Please let me know how you get on here!
@PhillC I cannot find this option anywhere in BT. I think I might need more help. The only options I can see when I login to BT as an administrator are Menu, Home, Assets, Smart Rules, Discovery, Managed Systems, Managed Accounts, Password Safe, Secrets Safe, Analytics and Reporting, Configuration and About. I cannot see the above option Users and Security > ‘User Account Report’
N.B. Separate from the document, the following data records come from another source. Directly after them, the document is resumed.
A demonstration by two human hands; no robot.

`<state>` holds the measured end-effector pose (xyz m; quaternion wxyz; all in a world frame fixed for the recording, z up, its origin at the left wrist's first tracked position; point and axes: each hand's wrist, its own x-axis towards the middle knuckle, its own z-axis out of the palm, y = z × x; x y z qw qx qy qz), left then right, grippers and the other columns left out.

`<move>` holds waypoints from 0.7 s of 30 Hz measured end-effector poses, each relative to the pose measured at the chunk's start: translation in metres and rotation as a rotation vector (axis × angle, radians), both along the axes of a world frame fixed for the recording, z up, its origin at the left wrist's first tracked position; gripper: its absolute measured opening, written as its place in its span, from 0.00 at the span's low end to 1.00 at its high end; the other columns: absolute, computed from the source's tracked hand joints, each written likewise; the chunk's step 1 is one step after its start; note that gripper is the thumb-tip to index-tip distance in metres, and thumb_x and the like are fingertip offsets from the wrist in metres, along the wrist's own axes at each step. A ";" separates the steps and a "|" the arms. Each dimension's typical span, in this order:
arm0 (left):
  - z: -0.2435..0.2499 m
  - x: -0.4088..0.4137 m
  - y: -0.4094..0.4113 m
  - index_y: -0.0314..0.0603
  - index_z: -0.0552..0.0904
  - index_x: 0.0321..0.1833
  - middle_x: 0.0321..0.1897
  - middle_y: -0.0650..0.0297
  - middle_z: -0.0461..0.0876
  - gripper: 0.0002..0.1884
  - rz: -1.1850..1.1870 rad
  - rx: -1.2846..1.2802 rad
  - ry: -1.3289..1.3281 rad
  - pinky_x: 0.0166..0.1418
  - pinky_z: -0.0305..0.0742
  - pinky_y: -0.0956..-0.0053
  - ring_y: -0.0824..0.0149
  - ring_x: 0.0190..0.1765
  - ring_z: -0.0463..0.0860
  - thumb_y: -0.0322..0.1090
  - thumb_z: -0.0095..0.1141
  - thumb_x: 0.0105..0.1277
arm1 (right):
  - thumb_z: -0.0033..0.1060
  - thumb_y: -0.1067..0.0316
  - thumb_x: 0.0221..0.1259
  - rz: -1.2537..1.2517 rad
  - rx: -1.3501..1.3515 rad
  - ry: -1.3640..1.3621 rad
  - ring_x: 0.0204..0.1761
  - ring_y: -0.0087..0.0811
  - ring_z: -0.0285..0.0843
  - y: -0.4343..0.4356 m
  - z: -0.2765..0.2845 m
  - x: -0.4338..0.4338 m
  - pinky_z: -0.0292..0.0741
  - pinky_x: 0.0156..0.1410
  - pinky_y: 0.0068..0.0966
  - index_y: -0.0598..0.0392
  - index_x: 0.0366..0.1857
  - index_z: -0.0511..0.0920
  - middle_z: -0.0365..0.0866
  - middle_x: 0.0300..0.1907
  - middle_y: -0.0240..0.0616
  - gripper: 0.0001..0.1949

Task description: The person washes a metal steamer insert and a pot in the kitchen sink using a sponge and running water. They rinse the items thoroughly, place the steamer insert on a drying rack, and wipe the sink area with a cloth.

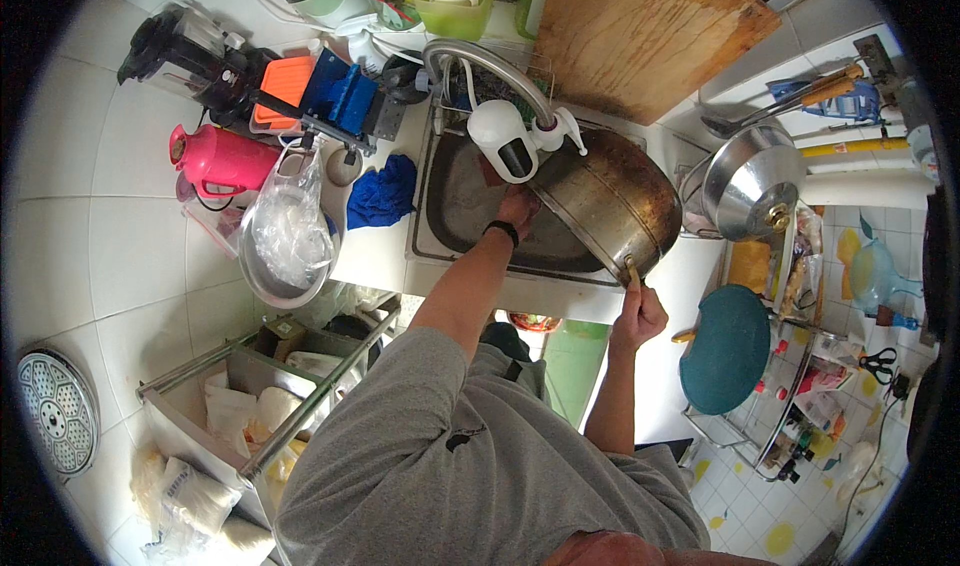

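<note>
A large stained metal pot [611, 198] lies tipped on its side over the right part of the sink [457, 228], its mouth facing left. My right hand [640, 317] grips the pot's handle [631, 267] near the front edge of the counter. My left hand [519, 209], with a black band at the wrist, is in the sink by the pot's mouth; its fingers are partly hidden, so I cannot tell whether it holds anything. Above it hangs a white tap-mounted unit [499, 138] on a curved metal faucet [495, 63].
Left of the sink lie a blue cloth [382, 192], a pink thermos jug [225, 161] and a metal bowl [259, 284] with a plastic bag. A wooden board [637, 33] leans behind the sink. To the right are a shiny metal pot [754, 183] and a teal board [724, 348].
</note>
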<state>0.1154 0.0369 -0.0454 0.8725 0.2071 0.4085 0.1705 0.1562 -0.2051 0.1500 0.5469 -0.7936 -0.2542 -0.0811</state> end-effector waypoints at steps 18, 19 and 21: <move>-0.005 -0.013 -0.003 0.48 0.73 0.60 0.55 0.65 0.77 0.25 -0.004 0.053 0.028 0.54 0.73 0.69 0.64 0.49 0.77 0.16 0.39 0.62 | 0.60 0.77 0.61 0.102 -0.029 -0.079 0.17 0.28 0.51 0.001 0.009 -0.003 0.49 0.25 0.30 0.57 0.13 0.61 0.57 0.13 0.36 0.20; -0.007 -0.012 -0.004 0.47 0.72 0.59 0.54 0.65 0.77 0.25 0.037 0.018 0.012 0.55 0.73 0.69 0.63 0.50 0.77 0.16 0.39 0.61 | 0.60 0.77 0.61 0.104 -0.028 -0.079 0.17 0.28 0.51 0.002 0.009 -0.004 0.49 0.25 0.30 0.57 0.13 0.61 0.56 0.13 0.36 0.20; -0.004 -0.010 -0.006 0.47 0.72 0.58 0.53 0.64 0.77 0.25 0.073 -0.018 0.010 0.56 0.73 0.69 0.62 0.51 0.77 0.15 0.39 0.59 | 0.60 0.77 0.62 0.100 -0.029 -0.084 0.17 0.28 0.51 0.002 0.009 -0.004 0.49 0.25 0.30 0.57 0.13 0.61 0.56 0.13 0.35 0.20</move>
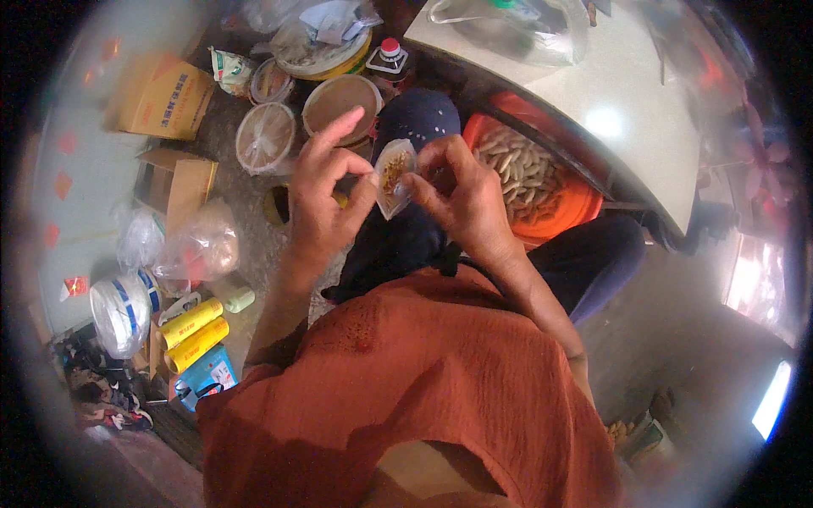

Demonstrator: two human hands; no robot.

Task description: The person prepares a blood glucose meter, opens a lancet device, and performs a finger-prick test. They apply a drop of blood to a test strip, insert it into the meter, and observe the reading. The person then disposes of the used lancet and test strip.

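Note:
Between my hands, above my dark-trousered knee, is a small pale, thin wrapper (388, 202), open at the top, with brown and yellowish bits of filling (396, 166) in it. My left hand (330, 190) pinches its left edge between thumb and index finger, the other fingers raised. On the opposite edge, the thumb and bent fingers of my right hand (467, 193) grip it. Right of that hand, partly under the table edge, an orange plastic basin (581, 213) holds many pale oblong pieces (517, 165), which look like dumplings.
A light-topped table (635, 89) with a plastic bag (540, 32) stands at upper right. Ahead are a round covered tub (343, 105), a plastic-covered bowl (265, 136) and a red-capped bottle (389, 51). Cardboard boxes (168, 95) and yellow film rolls (197, 343) stand on the left.

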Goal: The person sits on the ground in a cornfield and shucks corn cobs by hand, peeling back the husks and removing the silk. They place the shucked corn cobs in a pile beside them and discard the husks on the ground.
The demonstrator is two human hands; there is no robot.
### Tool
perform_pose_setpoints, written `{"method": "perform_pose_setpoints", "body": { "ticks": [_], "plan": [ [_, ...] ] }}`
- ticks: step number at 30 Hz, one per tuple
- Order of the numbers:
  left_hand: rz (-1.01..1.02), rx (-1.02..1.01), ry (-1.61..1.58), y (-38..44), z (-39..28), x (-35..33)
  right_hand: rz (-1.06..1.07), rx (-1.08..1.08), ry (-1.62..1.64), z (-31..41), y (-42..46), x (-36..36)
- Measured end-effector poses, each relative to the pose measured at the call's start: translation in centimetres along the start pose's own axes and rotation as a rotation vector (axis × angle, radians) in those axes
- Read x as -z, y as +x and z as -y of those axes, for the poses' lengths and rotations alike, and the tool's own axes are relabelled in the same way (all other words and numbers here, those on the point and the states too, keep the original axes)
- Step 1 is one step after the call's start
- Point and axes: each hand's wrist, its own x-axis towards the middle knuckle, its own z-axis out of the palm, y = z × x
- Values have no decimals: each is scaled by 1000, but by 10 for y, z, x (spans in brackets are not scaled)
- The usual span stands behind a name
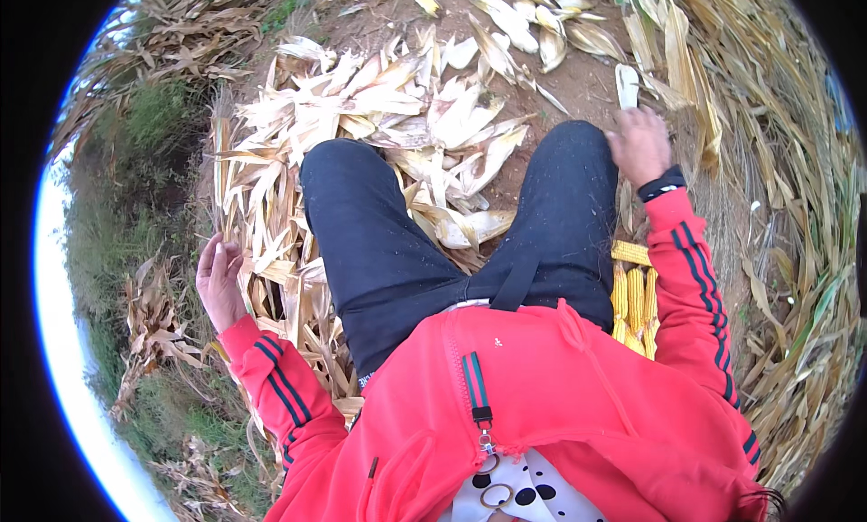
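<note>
My left hand is at the left, beyond my knee, above dry corn husks; it is empty, with its fingers loosely bent and apart. At the upper right, beside my right knee, my right hand is at the near end of a pale-husked ear of corn. The fingertips point away from the camera, so whether they grip the ear cannot be told. Husked yellow corn cobs lie together between my right thigh and right sleeve. A large heap of peeled corn husks spreads before and between my legs.
Several ears in pale husks lie on bare soil at the top, near a partly bared yellow ear. Dry corn stalks are piled along the right. Green weeds grow at the left.
</note>
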Motion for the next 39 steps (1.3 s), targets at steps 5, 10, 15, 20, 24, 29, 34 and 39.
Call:
{"method": "perform_pose_setpoints", "body": {
  "ticks": [5,10,15,20,24,29,34,39],
  "plan": [
    [-52,-41,28,-18,-7,20,-93,40,664,22,6,22],
    [36,-194,114,-17,-56,-35,-326,186,699,64,15,28],
    [338,-381,244,10,-117,-136,-292,-57,877,50,-6,19],
    [773,-361,322,45,-108,-247,-101,110,836,59,11,9],
    [929,-358,511,60,-74,-288,213,283,779,73,30,-25],
    [1076,-550,844,90,-28,-324,632,378,771,78,53,-31],
    [987,-524,936,131,-19,-331,808,333,856,83,83,-65],
    [1057,-428,991,173,1,-344,859,228,937,80,103,-89]
  ]
}}
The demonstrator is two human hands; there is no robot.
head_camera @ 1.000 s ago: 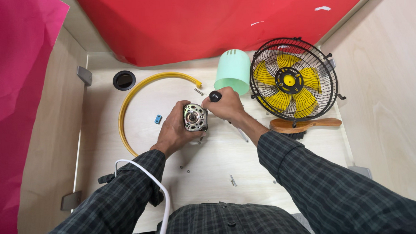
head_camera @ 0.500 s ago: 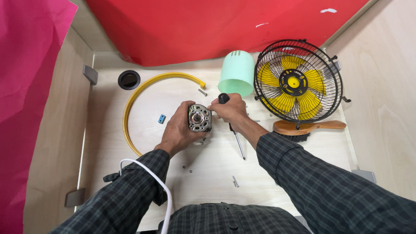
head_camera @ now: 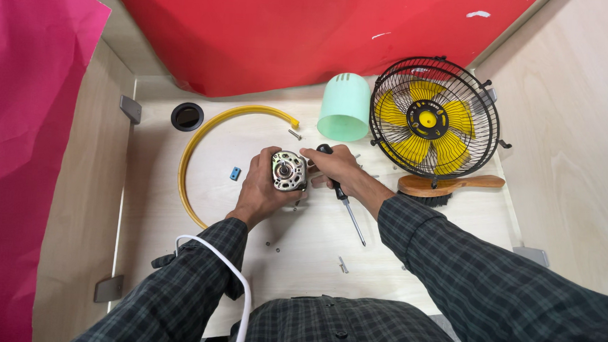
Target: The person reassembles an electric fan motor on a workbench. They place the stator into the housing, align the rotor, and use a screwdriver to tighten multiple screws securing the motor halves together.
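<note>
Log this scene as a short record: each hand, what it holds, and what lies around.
left hand: grips small metal motor
right hand: holds screwdriver, tip pointing toward the person
behind: mint green cover, caged fan with yellow blades
left of hands: yellow ring, small blue part
right: wooden brush
surface: pale wooden table, loose screws

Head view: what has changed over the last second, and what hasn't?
The right hand has turned the screwdriver: its tip pointed at the motor a second ago and now points down toward the person. The left hand keeps holding the motor. The yellow ring, green cover, fan and wooden brush lie unmoved.
</note>
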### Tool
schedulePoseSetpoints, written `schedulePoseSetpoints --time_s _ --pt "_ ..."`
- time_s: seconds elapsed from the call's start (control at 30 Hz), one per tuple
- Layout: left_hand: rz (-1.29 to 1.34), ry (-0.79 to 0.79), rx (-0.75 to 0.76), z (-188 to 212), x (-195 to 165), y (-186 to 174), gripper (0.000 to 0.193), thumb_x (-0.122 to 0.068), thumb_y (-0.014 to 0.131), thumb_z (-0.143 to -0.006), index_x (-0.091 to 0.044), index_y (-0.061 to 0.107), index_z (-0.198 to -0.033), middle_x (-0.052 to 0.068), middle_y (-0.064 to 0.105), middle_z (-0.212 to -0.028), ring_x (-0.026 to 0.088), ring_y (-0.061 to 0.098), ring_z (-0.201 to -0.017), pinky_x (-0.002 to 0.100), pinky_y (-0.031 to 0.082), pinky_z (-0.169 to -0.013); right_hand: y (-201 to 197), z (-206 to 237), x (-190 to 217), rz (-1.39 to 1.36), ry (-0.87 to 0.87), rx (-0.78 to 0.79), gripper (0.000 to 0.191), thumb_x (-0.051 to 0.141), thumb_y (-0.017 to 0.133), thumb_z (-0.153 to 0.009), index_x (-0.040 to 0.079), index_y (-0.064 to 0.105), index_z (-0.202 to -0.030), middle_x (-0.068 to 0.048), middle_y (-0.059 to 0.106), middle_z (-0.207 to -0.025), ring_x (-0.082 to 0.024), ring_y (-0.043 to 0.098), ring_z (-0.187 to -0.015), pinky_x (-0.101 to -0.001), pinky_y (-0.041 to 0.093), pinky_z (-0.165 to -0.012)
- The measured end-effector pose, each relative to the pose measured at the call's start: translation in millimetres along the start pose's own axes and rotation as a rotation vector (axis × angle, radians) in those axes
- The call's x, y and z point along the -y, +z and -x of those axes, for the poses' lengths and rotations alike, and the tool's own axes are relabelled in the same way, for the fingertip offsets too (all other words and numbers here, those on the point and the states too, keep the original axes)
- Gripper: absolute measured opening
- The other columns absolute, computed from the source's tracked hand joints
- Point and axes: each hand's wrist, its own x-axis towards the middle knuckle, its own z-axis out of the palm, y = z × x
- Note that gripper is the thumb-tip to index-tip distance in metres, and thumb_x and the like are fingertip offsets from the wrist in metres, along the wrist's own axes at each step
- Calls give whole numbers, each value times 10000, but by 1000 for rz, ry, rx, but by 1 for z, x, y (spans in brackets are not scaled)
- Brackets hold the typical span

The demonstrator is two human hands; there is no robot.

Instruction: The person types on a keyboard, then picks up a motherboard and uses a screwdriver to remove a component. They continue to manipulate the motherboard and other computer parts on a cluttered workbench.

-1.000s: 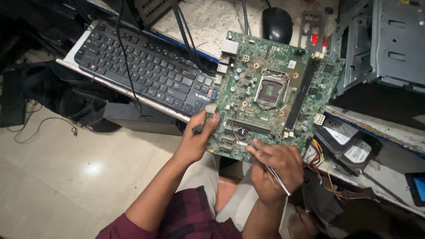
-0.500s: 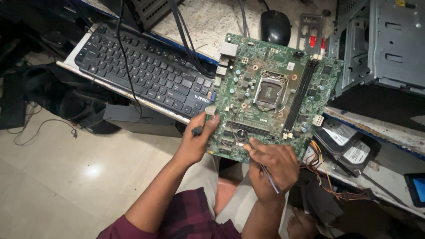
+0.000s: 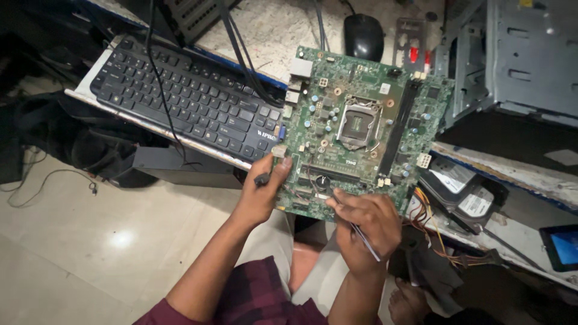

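A green motherboard (image 3: 361,129) with a central processor socket is held tilted over my lap. My left hand (image 3: 262,195) grips its lower left corner, thumb on top. My right hand (image 3: 367,222) rests on the board's lower edge and holds a thin metal tool (image 3: 364,235) like a pen, its tip near the small components there.
A black keyboard (image 3: 180,99) lies on the desk edge to the left, with cables across it. A black mouse (image 3: 363,36) sits behind the board. A grey computer case (image 3: 524,54) stands at right, a hard drive (image 3: 463,192) and loose wires below it. Tiled floor lies at left.
The board and both hands have stayed nearly still; my right hand shifted slightly along the lower edge with the tool.
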Motion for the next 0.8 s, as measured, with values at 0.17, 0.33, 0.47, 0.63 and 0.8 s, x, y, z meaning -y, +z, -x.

Hello @Shalini.Ramesh - you have posted this in the Remote Support channel for the SRA Product, RS/PRA. From what you are describing, this sounds like a PasswordSafe/BI Query…? Can you please 100% confirm the product you have this query for and we can go from there?
Yes the product is Password Safe. In about section I can see it says BeyondInsight 23.3.0.813
Hello @Shalini.Ramesh - OK, I’ll see if we can get this thread re-assigned to the PWS/BI section so we have the right product so we can more effectively answer this query.
@PhillC Any updates please? I need this soon as possible as we have to submit these reports to audit.
Hello @Shalini.Ramesh - I do no think we can move these topics. If it is an urgent request, then I strongly suggest opening a Support Case with our Support Team who can advise further.
Hey @Shalini.Ramesh - you mention that the version is 23.3 - there have been quite a few changes in PasswordSafe reporting that may help address these challenges. You’re likely going to need to combine information on the different sources. If the following don’t assist, then the Ideas portal is the recommended method of submitting feature requests and detail what specifically is missing.
PasswordSafe:
- Entitlement by User
- This will detail the user and the accounts → machine → access policy
- The access policy would need to then be gathered for more detail, however you know where to look
- Entitlement by Group
- This will detail Groups for features, and smart rules assigned with their access, and group members.
- Inactive Managed Accounts
- Helpful to identify where accounts aren’t being utilized
- Application Audit
- Provides information on who has administrative access to applications
- Application Inventory
Secrets Safe:
- Secrets Safe Entitlement Report
@tclowater I have exported all reports in Secrets Safe and sent to the auditors but the auditors need the below information:
The above reports in conjunction do not address the original request.
Is there an option to query the database for the following information: ALL accounts stored in BeyondTrust along with group names, secret safe memberships, and details of all users to have access to the saved accounts.
As an example, for the user John, we want to know:
- John’s group memberships and their associated permissions per group.
- Seret Safes membership for John
- Accounts within the secret safes that John can access.
- Is there functionality within BeyondTrust to extend the log retention period beyond 120 days?
- For new users provisioned on the system, how can we obtain logs evidencing the date of access provisioning, the user provisioned access, and the role/group provisioned?
We require the above information for all users on BeyondTrust in a single view.
Please let me know what can be done?